24 September 2014

24 Hours North Coast: “This is BS,” “Cleveland Isn’t Detroit,” “We had some ‘weather,’” “Today’s just not my day”

Going into the North Coast 24 Hour National Championships, I was not feeling 100%, but feeling very hopefully – because confidence is much more fun and positive than self-doubt. I didn’t have my best race, or my worst race, but I did have a whole lot of fun. How is it possible that so many things could happen in just 24 hours?

We went to the pre-race where, where the amazing Dr. Andy Lovett gave me some ointment cream that he swore would protect me from blisters. (It didn’t. My feet suffered. Sigh.) Then Jackie and I headed to the hotel, where we fell asleep at 9pm.
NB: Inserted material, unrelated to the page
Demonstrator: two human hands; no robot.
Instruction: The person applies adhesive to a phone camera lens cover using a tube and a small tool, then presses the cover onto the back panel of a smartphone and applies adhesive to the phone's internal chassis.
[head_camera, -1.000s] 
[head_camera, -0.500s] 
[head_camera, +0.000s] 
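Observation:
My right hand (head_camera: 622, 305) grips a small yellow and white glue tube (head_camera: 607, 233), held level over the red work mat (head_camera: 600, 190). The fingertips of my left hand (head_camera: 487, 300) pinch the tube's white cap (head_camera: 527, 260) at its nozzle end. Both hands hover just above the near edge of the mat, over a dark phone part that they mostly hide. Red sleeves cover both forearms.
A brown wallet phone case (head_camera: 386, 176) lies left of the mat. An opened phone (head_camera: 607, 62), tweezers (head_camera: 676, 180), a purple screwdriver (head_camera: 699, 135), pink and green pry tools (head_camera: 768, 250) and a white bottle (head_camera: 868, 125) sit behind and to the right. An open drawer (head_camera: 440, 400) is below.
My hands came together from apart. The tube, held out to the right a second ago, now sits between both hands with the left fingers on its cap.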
Success. Turns out, Cleveland is kind of like those YouTube videos you know you’ve seen and loved online. Ha!
me and andy!!!!

Chris and Dave arrived at 2am but I barely woke up. I slept pretty good, had pre-race bowel success, and ate, feeling okay. The day before I flew, I was so nervous I could barely eat lunch before my flight. We checked in at the start, set up our stuff inside the pavilion in case we had the rain they predicted (No matter; the entire where we placed our stuff flooded, but luckily, most of our stuff were in plastic bags.), and said hello to friends. Let’s get ready! Wheeeeee!
HUGE ultrarunning hero - John Geesler. Swoon!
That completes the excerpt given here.